Track down each line below containing the string "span" and copy it.

▶ Material supplied
-*-*-

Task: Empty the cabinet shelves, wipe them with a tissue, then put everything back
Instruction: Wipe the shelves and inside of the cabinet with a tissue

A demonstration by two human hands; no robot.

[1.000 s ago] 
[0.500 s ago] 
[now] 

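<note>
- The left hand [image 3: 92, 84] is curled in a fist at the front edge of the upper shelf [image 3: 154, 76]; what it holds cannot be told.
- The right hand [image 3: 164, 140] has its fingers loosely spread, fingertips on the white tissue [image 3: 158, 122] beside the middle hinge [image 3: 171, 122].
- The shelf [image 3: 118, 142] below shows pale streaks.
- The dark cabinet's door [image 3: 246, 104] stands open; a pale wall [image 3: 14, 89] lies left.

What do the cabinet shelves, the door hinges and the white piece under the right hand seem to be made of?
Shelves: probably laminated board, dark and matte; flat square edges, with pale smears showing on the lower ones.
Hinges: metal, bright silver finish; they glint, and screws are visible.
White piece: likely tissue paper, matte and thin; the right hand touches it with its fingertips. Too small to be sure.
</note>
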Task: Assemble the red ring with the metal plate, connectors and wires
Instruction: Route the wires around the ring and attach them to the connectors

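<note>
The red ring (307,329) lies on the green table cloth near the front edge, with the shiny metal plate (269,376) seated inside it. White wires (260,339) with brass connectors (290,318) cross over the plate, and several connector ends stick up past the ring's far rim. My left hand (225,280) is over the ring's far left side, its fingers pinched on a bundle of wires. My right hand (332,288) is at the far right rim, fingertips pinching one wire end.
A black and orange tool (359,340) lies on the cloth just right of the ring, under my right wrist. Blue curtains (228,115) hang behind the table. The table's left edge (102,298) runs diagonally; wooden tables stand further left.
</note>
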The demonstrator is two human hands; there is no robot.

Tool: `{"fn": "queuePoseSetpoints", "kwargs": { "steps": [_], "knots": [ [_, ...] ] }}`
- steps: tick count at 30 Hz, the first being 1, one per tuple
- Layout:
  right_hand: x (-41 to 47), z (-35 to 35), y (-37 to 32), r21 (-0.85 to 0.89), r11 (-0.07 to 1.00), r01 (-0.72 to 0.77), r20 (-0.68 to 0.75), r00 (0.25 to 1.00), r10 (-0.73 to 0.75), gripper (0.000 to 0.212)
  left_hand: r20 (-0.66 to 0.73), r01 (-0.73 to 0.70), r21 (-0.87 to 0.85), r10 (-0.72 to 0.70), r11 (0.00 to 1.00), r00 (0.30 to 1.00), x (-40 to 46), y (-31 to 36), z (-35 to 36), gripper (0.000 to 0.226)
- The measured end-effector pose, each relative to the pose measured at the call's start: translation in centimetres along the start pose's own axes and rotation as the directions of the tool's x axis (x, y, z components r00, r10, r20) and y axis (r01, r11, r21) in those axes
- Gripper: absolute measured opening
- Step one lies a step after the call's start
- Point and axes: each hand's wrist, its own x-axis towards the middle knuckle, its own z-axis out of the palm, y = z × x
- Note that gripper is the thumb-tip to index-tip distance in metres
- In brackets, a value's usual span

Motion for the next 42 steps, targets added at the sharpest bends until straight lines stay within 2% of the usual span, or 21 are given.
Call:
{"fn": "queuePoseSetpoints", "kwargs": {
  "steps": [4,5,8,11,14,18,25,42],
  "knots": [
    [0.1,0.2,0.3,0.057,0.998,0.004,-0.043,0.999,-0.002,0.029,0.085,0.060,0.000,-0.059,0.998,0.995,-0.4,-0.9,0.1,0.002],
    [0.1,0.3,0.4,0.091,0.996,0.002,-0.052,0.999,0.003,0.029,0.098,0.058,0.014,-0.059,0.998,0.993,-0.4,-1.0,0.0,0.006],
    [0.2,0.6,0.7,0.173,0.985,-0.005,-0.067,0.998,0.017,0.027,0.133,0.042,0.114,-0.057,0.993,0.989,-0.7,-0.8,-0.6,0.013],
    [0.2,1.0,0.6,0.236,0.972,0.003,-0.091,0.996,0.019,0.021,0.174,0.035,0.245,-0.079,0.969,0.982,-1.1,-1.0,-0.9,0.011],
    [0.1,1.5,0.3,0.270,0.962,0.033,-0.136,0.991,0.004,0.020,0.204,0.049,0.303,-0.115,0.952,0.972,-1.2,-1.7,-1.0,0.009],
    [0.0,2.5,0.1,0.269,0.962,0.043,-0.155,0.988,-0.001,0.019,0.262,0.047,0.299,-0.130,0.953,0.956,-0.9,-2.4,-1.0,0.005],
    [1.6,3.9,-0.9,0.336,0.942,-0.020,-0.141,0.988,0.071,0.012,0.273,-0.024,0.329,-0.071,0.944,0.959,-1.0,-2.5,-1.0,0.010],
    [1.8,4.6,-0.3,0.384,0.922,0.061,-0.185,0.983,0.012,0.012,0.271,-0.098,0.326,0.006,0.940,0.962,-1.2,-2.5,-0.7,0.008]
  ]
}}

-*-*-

▶ Your response
- In brackets, a value's usual span
Motion for the next 42 steps, targets added at the sharpest bends until straight lines stay within 2% of the usual span, or 21 are given.

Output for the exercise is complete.